┌────────
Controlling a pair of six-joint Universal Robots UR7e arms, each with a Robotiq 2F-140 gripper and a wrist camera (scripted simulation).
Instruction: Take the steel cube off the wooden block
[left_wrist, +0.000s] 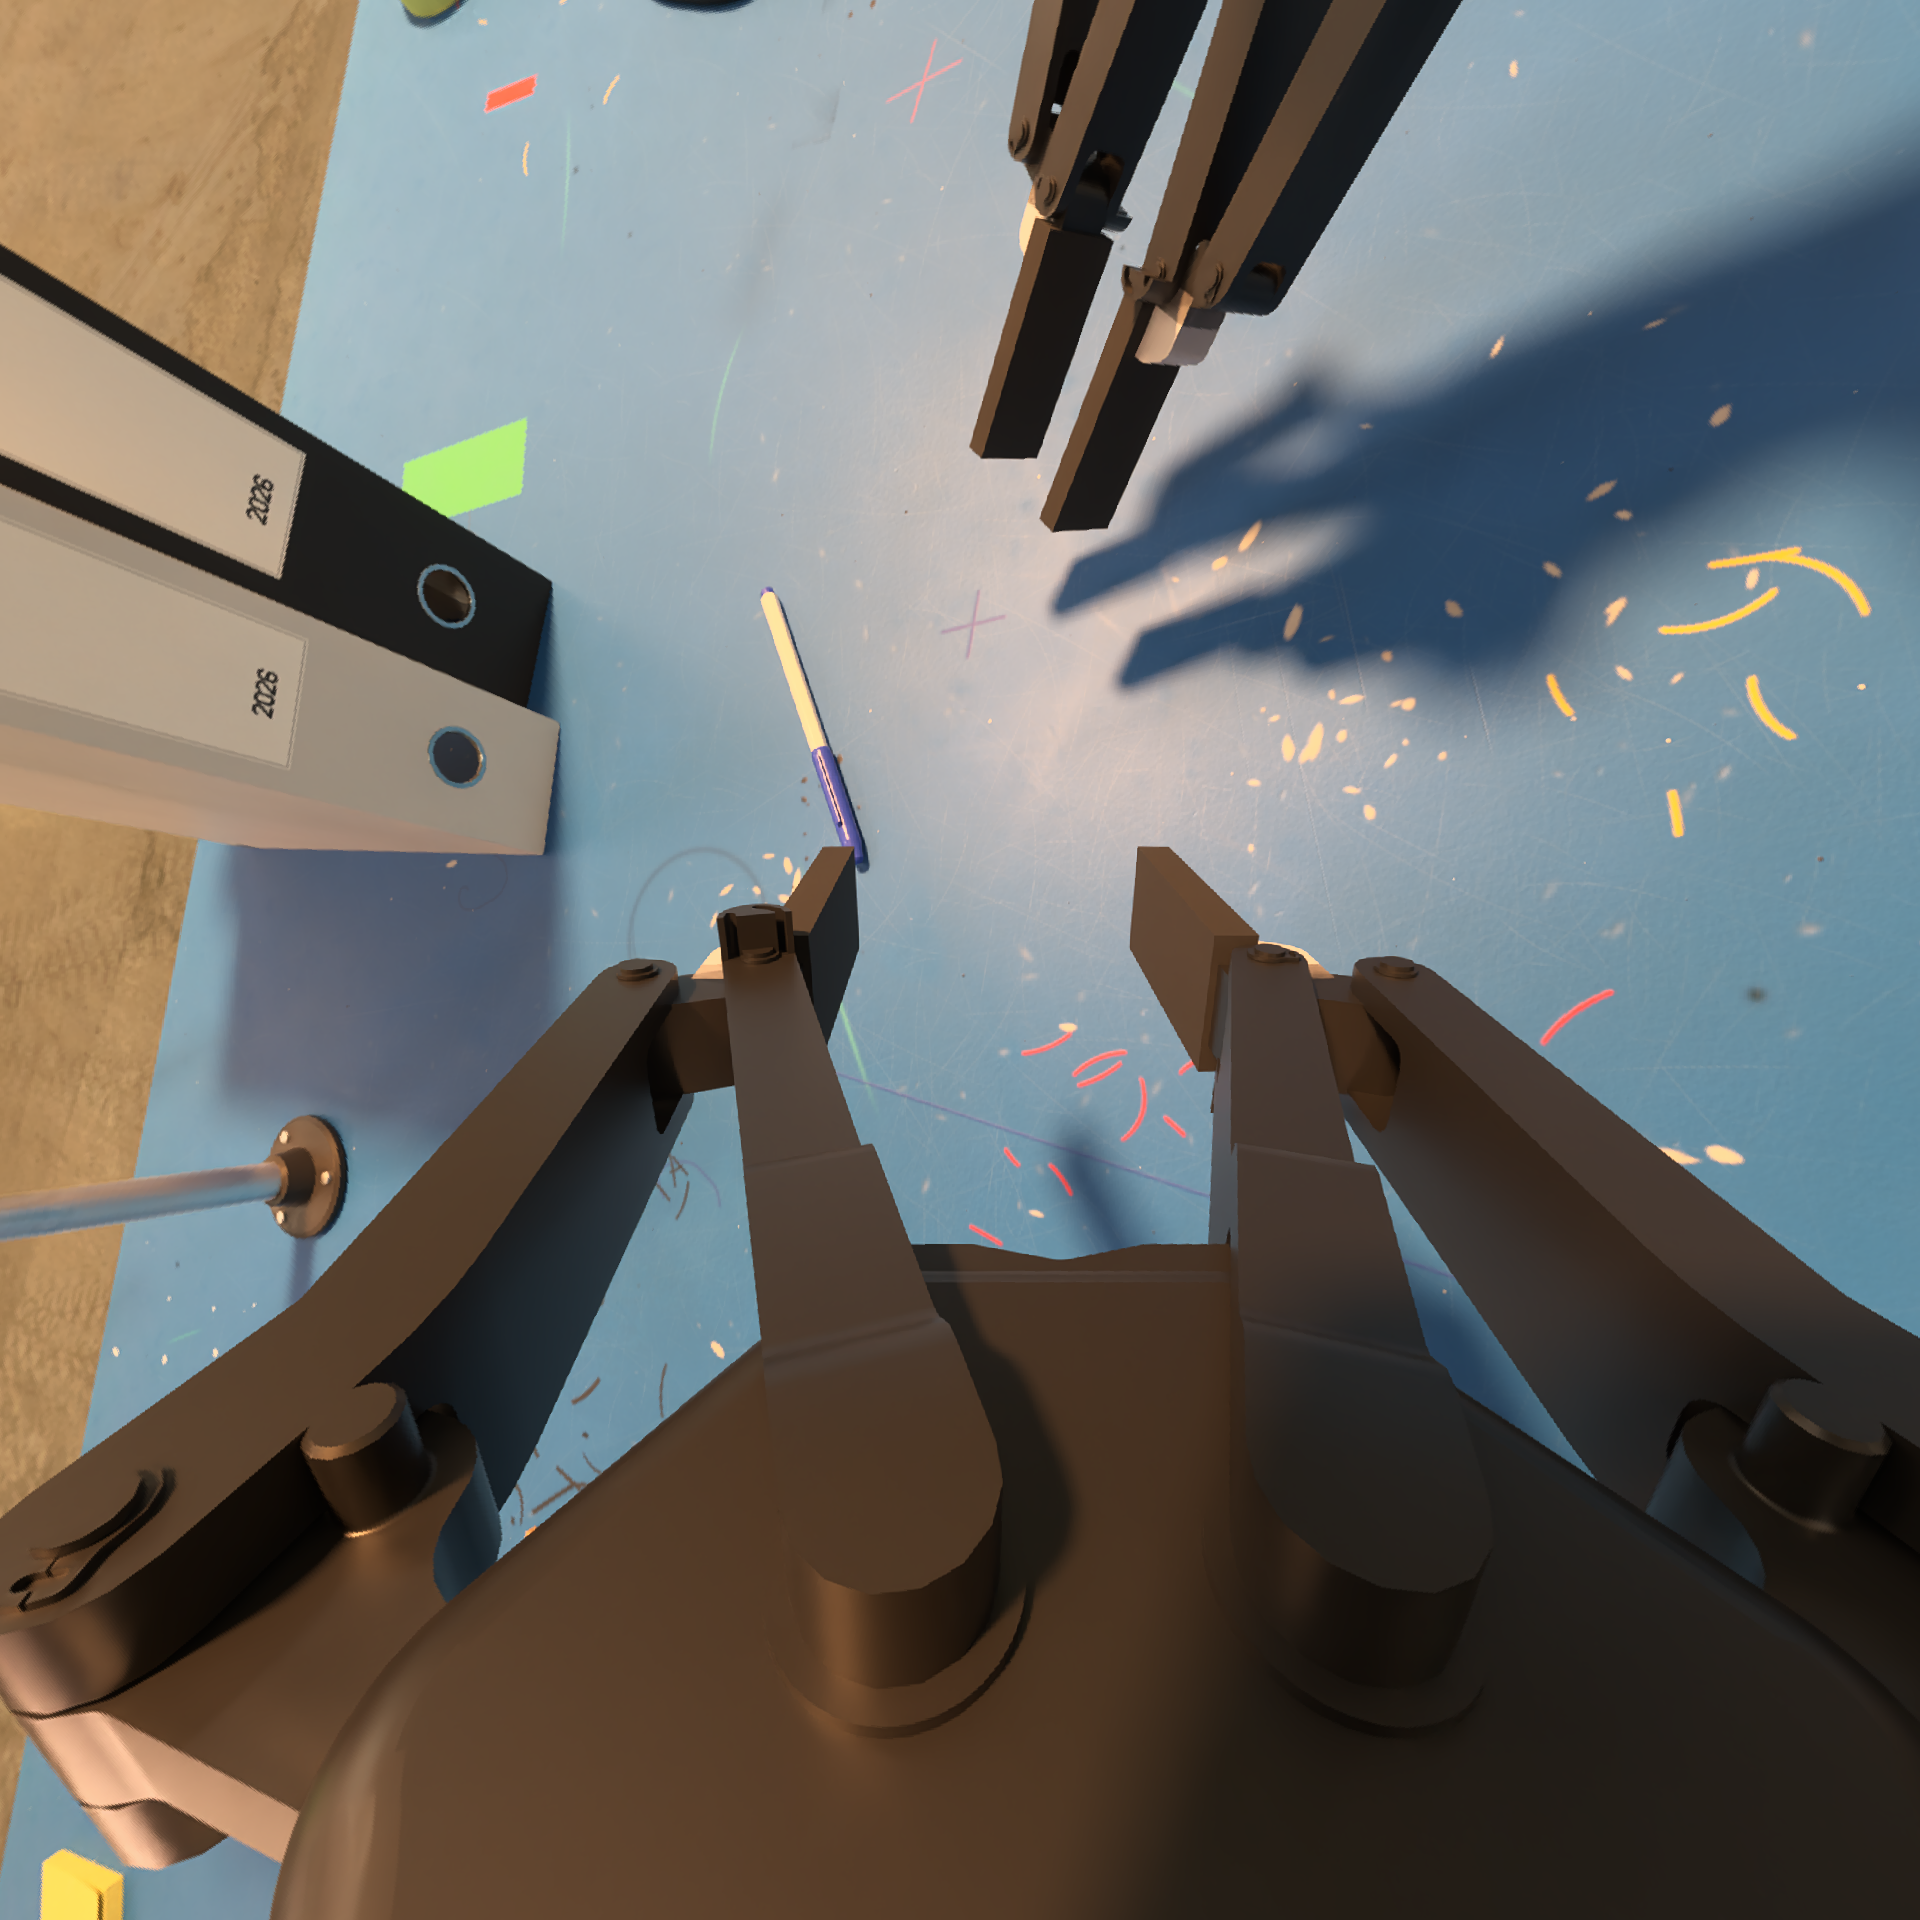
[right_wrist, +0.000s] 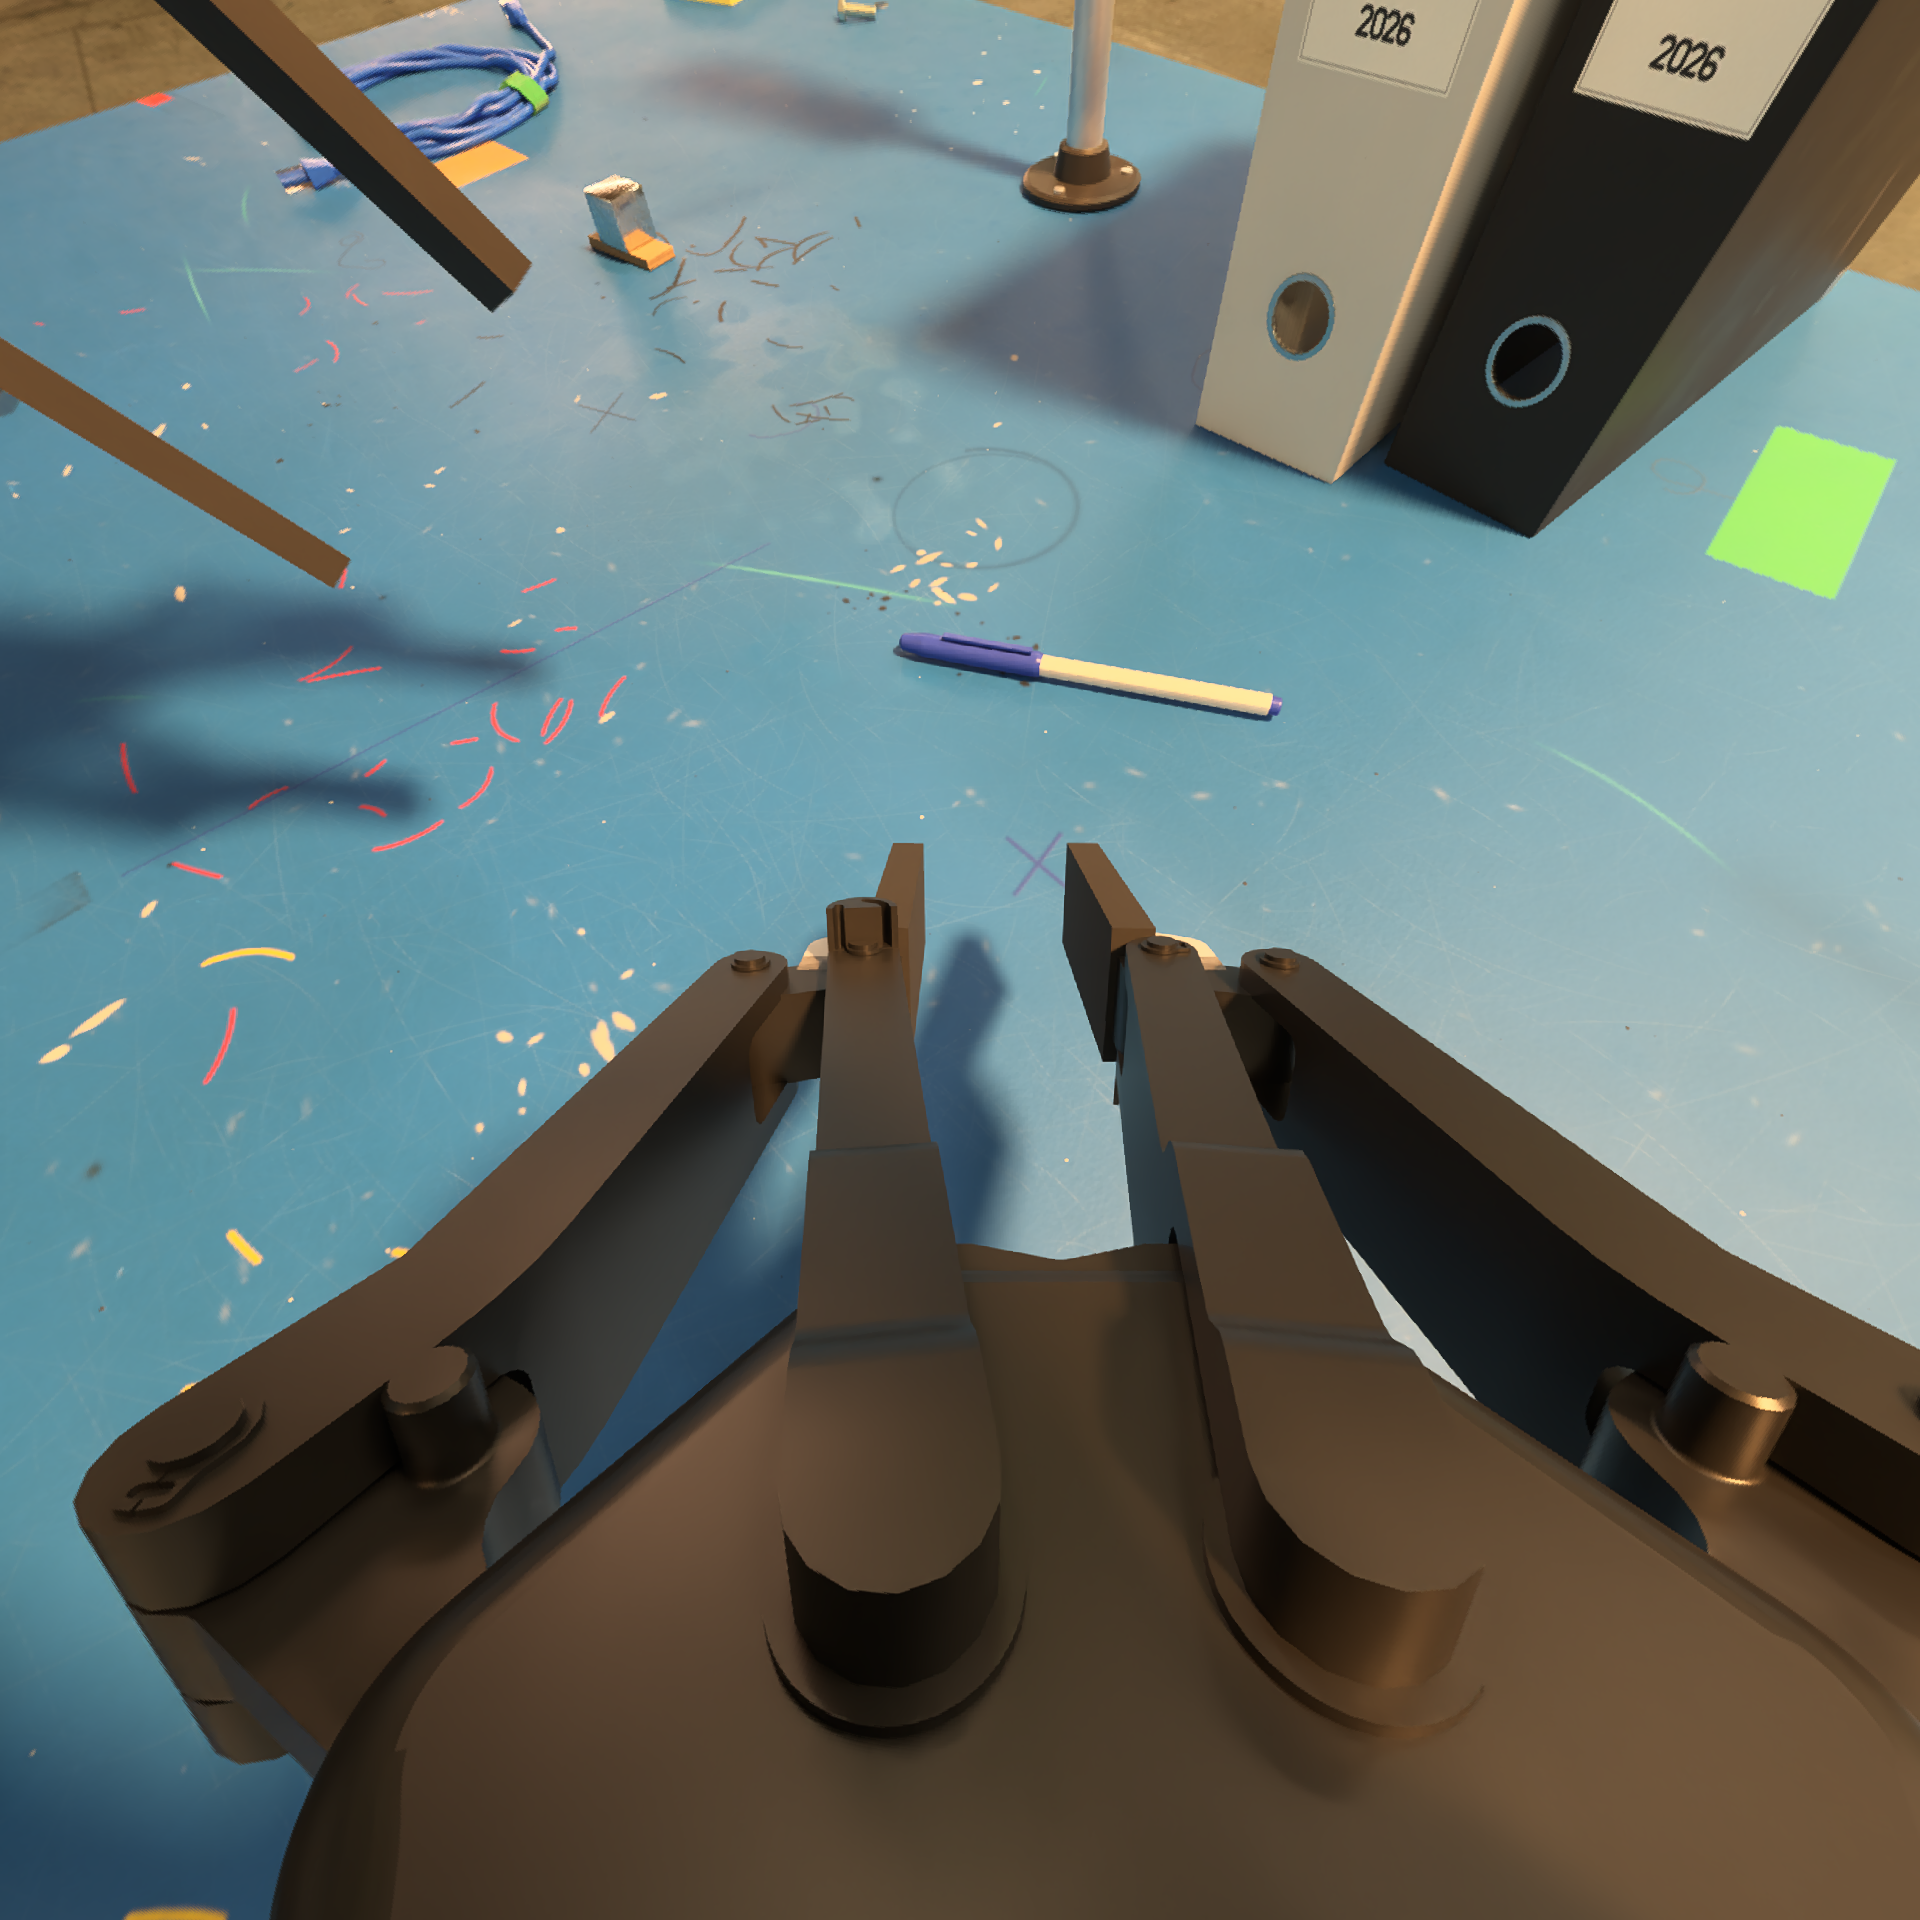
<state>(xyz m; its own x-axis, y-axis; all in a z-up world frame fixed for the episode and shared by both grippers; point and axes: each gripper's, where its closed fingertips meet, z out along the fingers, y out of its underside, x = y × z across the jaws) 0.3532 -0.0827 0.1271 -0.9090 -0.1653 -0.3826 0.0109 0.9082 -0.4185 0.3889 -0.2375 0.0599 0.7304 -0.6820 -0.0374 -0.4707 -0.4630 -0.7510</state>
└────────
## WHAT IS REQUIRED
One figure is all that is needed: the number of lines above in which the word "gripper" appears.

## SOLUTION
2